Today on MSNBC’s Morning Joe, former Republican congressman Joe Scarborough came out forcefully against the gun lobby, saying that Friday’s horrifying shooting in Connecticut changes everything including his past views on gun control.
Scarborough said that while he once viewed gun control as a “powerful, symbolic” struggle between big government and individual rights. Now he sees the issue as a matter of public safety.
“The ideologies of my past career are no longer relevant to the future that I want, to the future that I demand for my children, ” Scarborough said in his eight-minute monologue on the tragedy.
Scarborough added that it’s time to stop fighting endless wars overseas while we face shooting after shooting here at home, in theaters, schools, and other public places.
As Andy Kroll noted earlier today, Scarborough joins a rising chorus of conservative voices no longer content with the status quo, including conservative Democrat Joe Manchin.
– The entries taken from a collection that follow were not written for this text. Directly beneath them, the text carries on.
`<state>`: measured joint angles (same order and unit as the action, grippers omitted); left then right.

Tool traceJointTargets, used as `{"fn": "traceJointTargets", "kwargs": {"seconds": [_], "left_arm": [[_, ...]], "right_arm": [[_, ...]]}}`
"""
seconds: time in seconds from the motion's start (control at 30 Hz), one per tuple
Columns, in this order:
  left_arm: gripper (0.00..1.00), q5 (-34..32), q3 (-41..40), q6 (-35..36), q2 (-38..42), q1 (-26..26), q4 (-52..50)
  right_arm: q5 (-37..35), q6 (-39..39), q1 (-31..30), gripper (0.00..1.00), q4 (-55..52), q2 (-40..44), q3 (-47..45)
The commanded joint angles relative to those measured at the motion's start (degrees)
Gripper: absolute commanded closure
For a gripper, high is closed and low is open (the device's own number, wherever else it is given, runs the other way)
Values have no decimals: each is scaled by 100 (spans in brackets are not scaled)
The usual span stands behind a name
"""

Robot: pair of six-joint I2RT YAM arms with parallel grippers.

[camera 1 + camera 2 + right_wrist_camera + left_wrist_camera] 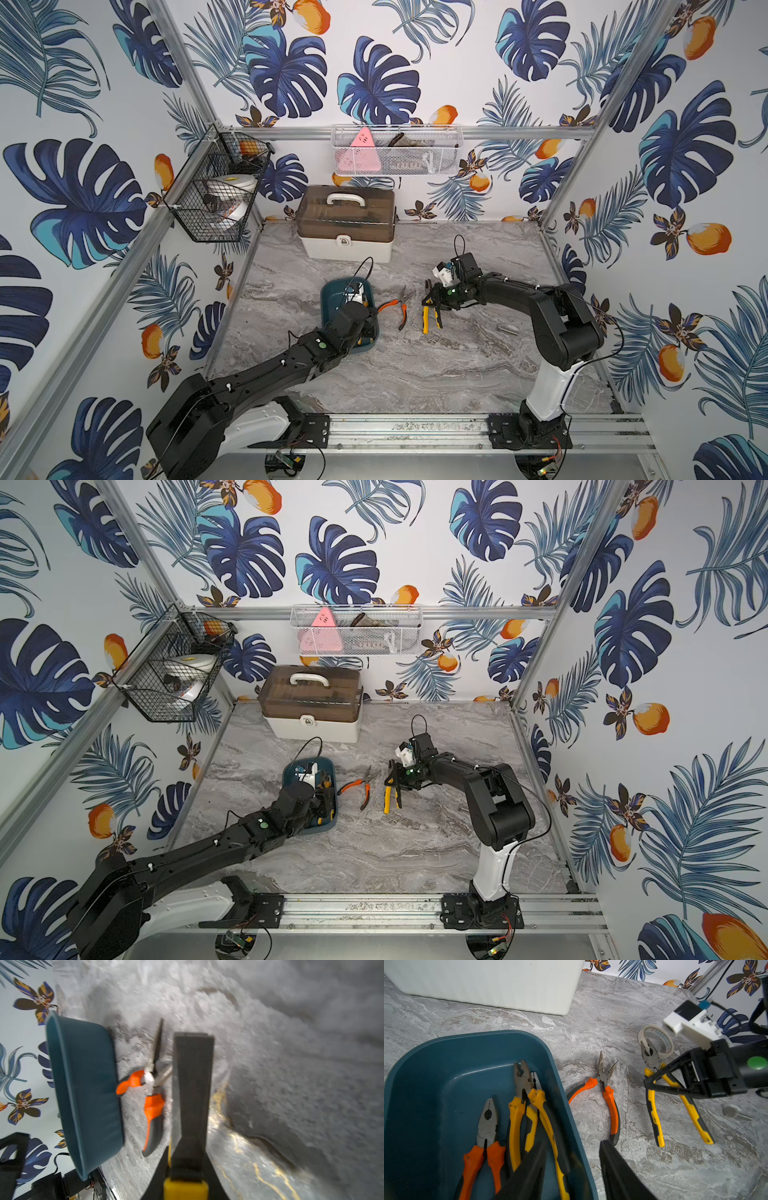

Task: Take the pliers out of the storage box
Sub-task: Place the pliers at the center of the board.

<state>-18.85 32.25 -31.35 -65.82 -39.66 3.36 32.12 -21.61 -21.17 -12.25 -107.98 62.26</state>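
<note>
Nearest, at the left: left hand (pixel 573 1144) spread, one finger inside the storage box (pixel 452 1057) and one outside its right wall, pinching nothing visible. In the box, flat on its floor: orange-handled pliers (pixel 486 1126) at the left, two yellow-handled pliers (pixel 517 1109) overlapped just to the right of them. Just right of the box, on the table (pixel 415 365), already out: long-nosed pliers (pixel 602 1078), handles splayed. Further right: another yellow-handled pair (pixel 653 1109), nose resting on a tape roll (pixel 656 1032), with the right hand (pixel 646 1082) pressed together at one handle; cannot tell whether pinching it. Farthest, left of centre: white case (pixel 347 232), untouched. Probably dense, rigid steel, loose at the pivot, slick at the bare nose. Best taken across both rubbery handles close behind the pivot, uppermost yellow pair first.
</note>
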Motion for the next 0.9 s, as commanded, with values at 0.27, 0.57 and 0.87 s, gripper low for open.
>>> {"fn": "traceJointTargets", "kwargs": {"seconds": [0.27,0.57,0.87], "left_arm": [[51,341,335,77,-198,7,-159],[51,260,380,-149,-108,7,-393],[51,-15,351,-189,73,5,-711]], "right_arm": [[400,-407,98,87,949,-785,25],[-544,-381,103,53,376,-270,-78],[-1650,-370,-377,52,-1010,676,242]]}}
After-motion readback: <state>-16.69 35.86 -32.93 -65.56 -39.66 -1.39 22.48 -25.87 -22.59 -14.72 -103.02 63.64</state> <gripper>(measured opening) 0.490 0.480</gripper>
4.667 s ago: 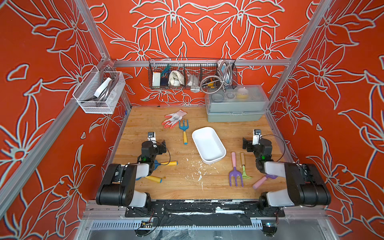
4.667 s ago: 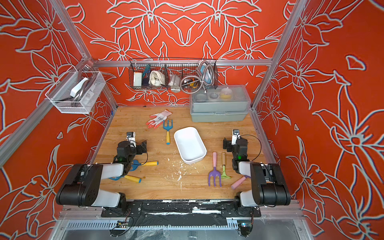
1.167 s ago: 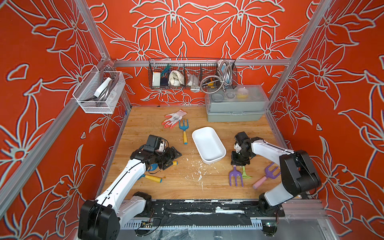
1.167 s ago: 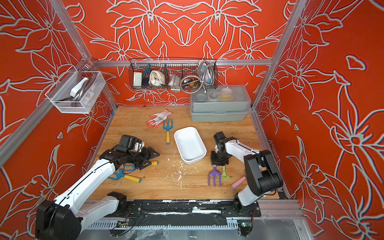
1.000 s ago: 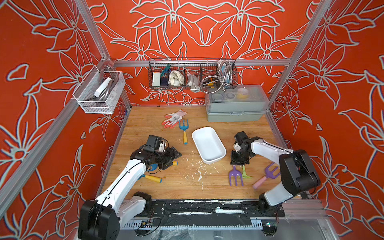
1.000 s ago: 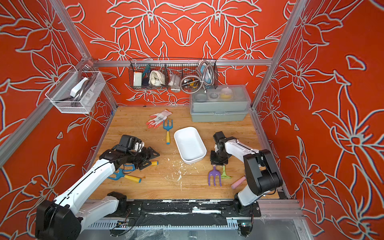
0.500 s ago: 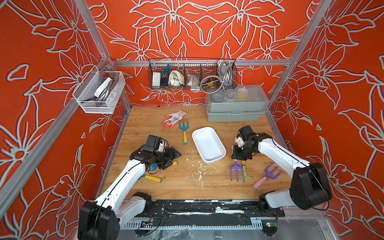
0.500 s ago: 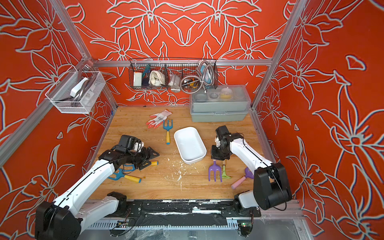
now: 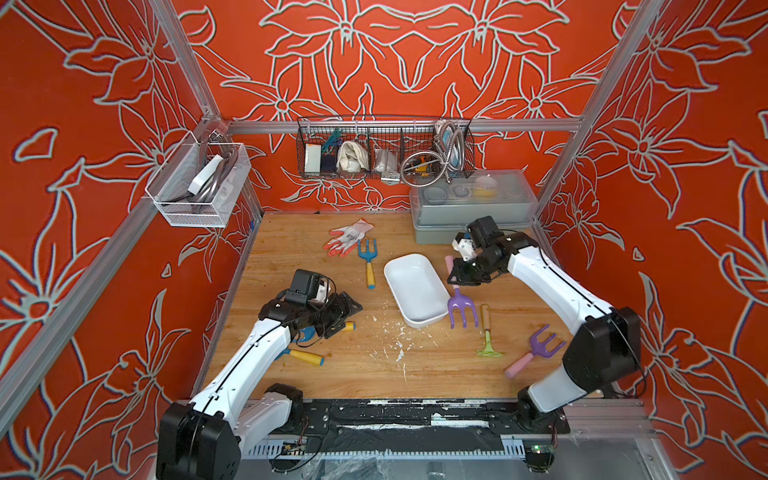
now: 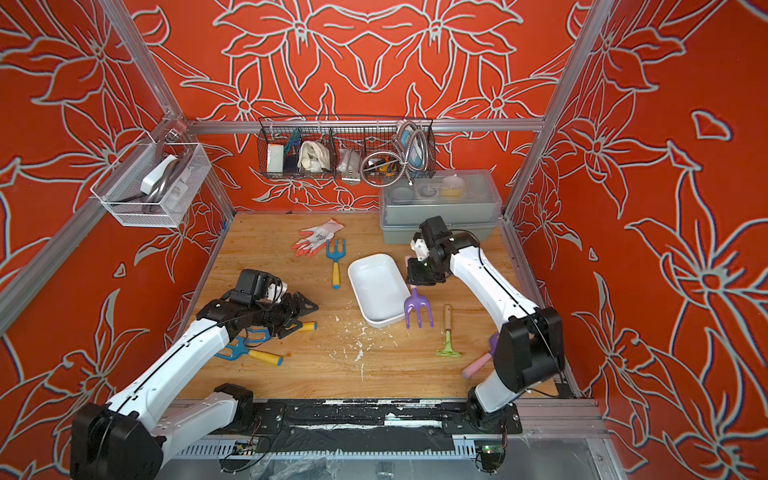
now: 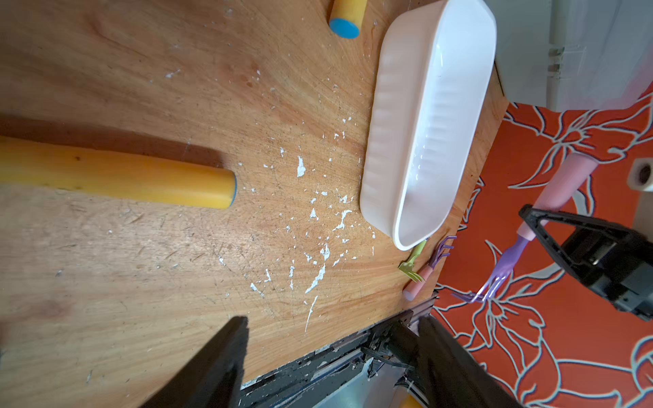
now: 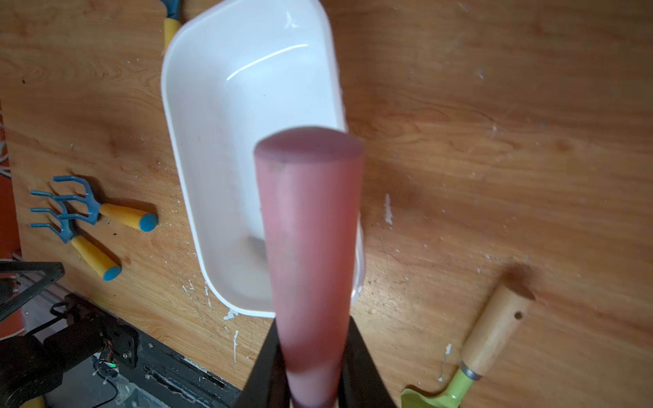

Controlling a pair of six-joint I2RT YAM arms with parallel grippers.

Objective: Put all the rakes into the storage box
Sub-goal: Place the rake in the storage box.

I don’t agree with everything in Scarborough’s monologue.
Mental illness is a serious problem that needs to be addressed along with the broader issue of access to health care and public health, but mental illness is widespread in other nations which have no similar history of mass shootings. The same is true for violent images in pop culture and violent video games which are played across Europe and Asia with no similar impact on public safety.
In other words, the real problem is that America has been saturated with far too many assault weapons and other militarized weapons, and these weapons are far too easy for people with mental illness to gain access to.
I’m glad to see Scarborough and other conservatives come out in favor of better gun control laws and attention to mental-health issues, because those two issues ought to be front and center following this latest shooting.
Censoring speech rather than regulating assault weapons, extended magazines, and access to firearms would fail to address the core problems that lead to so many tragedies and so many lost lives in this country, year after bloody year.